- [WHAT IS REQUIRED]:
Using "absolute" as the search string, find the matching lines below and copy them.

- [INPUT MATERIAL]:
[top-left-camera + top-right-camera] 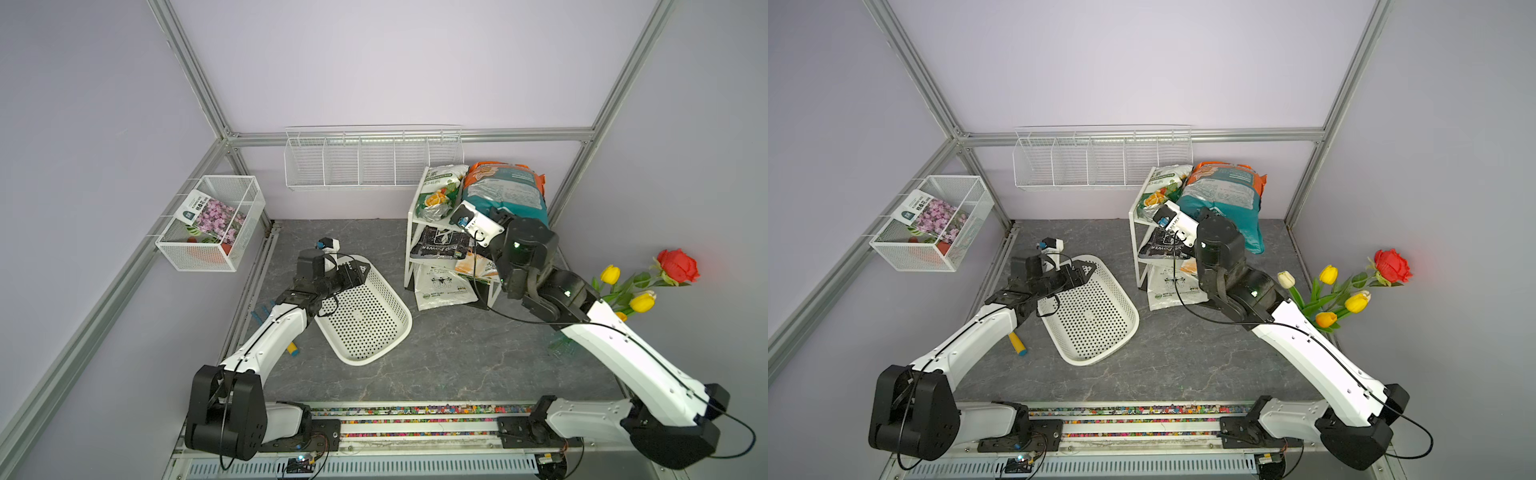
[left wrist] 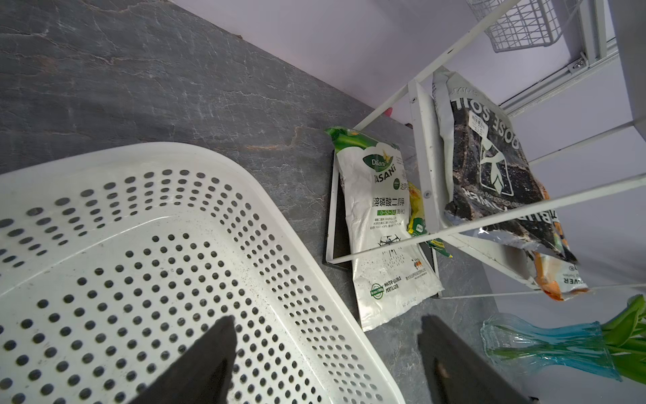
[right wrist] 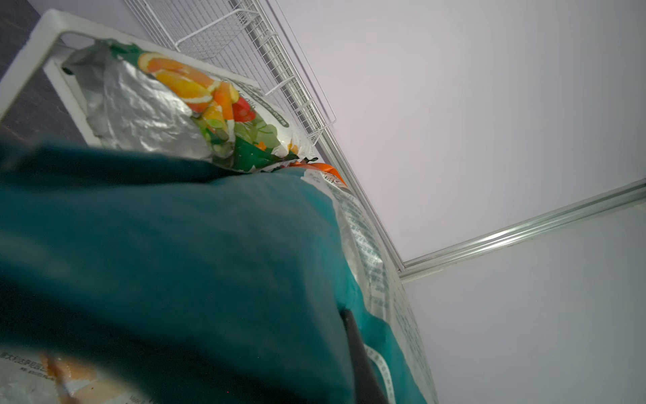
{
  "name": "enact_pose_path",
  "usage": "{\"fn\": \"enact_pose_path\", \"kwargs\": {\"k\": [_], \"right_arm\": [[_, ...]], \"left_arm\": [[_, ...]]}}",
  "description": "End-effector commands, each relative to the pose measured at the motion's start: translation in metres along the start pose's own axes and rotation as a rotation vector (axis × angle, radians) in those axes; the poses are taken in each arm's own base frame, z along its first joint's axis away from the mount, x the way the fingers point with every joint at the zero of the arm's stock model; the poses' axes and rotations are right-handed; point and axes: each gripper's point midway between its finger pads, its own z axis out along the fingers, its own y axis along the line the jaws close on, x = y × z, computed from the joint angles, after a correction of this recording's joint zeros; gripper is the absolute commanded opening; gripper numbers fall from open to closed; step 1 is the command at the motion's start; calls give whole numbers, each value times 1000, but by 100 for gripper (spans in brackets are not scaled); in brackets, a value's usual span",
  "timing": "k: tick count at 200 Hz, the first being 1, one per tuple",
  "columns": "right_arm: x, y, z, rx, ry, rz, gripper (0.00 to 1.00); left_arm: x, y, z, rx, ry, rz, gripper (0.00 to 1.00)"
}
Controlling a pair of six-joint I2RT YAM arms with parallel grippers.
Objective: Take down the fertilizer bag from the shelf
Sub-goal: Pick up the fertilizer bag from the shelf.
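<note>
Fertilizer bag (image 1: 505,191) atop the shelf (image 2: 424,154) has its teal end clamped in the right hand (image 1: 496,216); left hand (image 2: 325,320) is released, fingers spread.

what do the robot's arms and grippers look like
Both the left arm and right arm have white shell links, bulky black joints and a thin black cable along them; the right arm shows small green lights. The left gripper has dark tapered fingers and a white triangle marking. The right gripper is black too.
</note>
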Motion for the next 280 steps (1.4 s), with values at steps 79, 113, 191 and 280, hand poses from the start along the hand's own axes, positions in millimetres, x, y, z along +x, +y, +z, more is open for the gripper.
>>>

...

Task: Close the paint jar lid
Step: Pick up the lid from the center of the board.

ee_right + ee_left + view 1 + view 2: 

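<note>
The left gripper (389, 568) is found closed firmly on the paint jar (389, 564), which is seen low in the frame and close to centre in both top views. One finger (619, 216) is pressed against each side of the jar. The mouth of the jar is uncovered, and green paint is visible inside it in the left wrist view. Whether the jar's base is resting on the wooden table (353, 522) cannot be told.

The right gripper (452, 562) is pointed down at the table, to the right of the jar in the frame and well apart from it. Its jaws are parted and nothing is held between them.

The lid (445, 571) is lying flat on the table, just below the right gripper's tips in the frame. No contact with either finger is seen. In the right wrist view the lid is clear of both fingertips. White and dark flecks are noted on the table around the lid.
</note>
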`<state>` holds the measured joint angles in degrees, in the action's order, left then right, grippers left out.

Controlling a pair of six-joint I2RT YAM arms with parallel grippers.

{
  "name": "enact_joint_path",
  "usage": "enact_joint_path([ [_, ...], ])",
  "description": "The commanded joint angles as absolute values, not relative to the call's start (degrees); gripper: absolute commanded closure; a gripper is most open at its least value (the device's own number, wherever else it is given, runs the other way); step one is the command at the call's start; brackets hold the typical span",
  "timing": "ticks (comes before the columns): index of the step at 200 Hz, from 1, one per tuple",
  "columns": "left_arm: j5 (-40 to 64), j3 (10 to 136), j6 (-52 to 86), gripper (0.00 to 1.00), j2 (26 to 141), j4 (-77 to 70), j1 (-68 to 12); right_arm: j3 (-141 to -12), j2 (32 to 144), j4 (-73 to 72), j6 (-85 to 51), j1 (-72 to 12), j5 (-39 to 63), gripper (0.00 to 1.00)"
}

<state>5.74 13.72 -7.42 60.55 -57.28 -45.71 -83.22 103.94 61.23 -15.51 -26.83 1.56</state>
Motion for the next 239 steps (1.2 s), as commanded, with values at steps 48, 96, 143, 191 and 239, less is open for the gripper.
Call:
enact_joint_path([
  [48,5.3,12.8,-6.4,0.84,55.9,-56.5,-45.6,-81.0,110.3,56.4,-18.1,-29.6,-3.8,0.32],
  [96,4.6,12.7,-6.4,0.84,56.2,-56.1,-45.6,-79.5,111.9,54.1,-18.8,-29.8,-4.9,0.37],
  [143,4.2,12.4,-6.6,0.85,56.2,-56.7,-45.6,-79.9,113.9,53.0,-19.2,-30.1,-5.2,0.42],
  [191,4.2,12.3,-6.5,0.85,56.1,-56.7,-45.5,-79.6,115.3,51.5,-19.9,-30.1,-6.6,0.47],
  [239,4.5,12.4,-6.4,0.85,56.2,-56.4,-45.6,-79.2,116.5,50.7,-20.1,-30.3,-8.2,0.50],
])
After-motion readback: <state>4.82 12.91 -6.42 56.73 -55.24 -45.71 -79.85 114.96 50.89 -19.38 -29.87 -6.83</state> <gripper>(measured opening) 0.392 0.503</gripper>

- [RESPONSE BOX]:
  "description": "End-effector commands, each relative to the pose measured at the motion's start: translation in metres along the start pose's own axes and rotation as a rotation vector (axis × angle, radians) in those axes; the poses are taken in each arm's own base frame, z along its first joint's axis away from the mount, x the way the fingers point with every joint at the zero of the arm's stock model; the poses' axes and rotations are right-handed; point and axes: each gripper's point midway between its finger pads, its own z axis out along the fingers, its own y axis along the line the jaws close on, x = y × z, computed from the joint angles, after a correction of this recording's joint zeros; gripper is the absolute commanded opening; gripper numbers fall from open to closed; step 1 is the command at the motion's start; calls give whole numbers, each value times 1000, but by 100 for gripper (spans in brackets are not scaled); in brackets, a value's usual span",
  "description": "The commanded joint angles as absolute values, not relative to the call's start (degrees); gripper: absolute commanded closure; a gripper is most open at its least value (the device's own number, wherever else it is given, runs the other way); step one is the command at the call's start; brackets hold the typical span",

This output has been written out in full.